Frontiers in Pharmacology | 2018
Marilia N. N. Lima; Cleber C. Melo-Filho; Gustavo C. Cassiano; Bruno J. Neves; Vinicius M. Alves; Rodolpho C. Braga; Pedro Cravo; Eugene N. Muratov; Juliana Calit; Daniel Y. Bargieri; Fabio T. M. Costa; Carolina H. Andrade
Malaria is a life-threatening infectious disease caused by parasites of the genus Plasmodium, affecting more than 200 million people worldwide every year and leading to about a half million deaths. Malaria parasites of humans have evolved resistance to all current antimalarial drugs, urging for the discovery of new effective compounds. Given that the inhibition of deoxyuridine triphosphatase of Plasmodium falciparum (PfdUTPase) induces wrong insertions in plasmodial DNA and consequently leading the parasite to death, this enzyme is considered an attractive antimalarial drug target.
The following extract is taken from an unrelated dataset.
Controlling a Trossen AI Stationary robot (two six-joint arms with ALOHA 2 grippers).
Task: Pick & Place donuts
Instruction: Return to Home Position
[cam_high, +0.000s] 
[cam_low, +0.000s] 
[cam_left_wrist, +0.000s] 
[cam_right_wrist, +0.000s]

Using a combi-QSAR (quantitative structure-activity relationship) approach followed by virtual screening and in vitro experimental evaluation, we report herein the discovery of novel chemical scaffolds with in vitro potency against asexual blood stages of both P. falciparum multidrug-resistant and sensitive strains and against sporogonic development of P. berghei. We developed 2D- and 3D-QSAR models using a series of nucleosides reported in the literature as PfdUTPase inhibitors. The best models were combined in a consensus approach and used for virtual screening of the ChemBridge database, leading to the identification of five new virtual PfdUTPase inhibitors. Further in vitro testing on P. falciparum multidrug-resistant (W2) and sensitive (3D7) parasites showed that compounds LabMol-144 and LabMol-146 demonstrated fair activity against both strains and presented good selectivity versus mammalian cells. In addition, LabMol-144 showed good in vitro inhibition of P. berghei ookinete formation, demonstrating that hit-to-lead optimization based on this compound may also lead to new antimalarials with transmission blocking activity.